## [REQUIREMENT]
Set down the whole listing that follows, precisely as written.

## [DATA BLOCK]
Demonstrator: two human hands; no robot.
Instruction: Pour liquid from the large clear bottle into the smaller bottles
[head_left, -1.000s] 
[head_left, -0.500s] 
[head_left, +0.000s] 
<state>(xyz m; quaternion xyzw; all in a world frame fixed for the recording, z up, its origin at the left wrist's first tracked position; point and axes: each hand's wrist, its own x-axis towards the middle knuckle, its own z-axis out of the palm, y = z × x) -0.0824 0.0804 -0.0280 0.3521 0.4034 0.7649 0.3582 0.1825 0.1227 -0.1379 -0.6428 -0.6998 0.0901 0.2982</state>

## [WRITTEN SOLUTION]
Demonstrator: two human hands; no robot.
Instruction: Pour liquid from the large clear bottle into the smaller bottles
[head_left, -1.000s] 
[head_left, -0.500s] 
[head_left, +0.000s] 
<state>(xyz m; quaternion xyzw; all in a world frame fixed for the recording, z up, its origin at the left wrist's first tracked position; point and axes: each hand's wrist, its own x-axis towards the middle knuckle, its own z-axis out of the palm, y = z × x) -0.0824 0.0804 -0.0280 0.3521 0.4034 0.7649 0.3582 0.1825 0.1227 -0.1379 -0.6428 -0.6998 0.0901 0.2982</state>

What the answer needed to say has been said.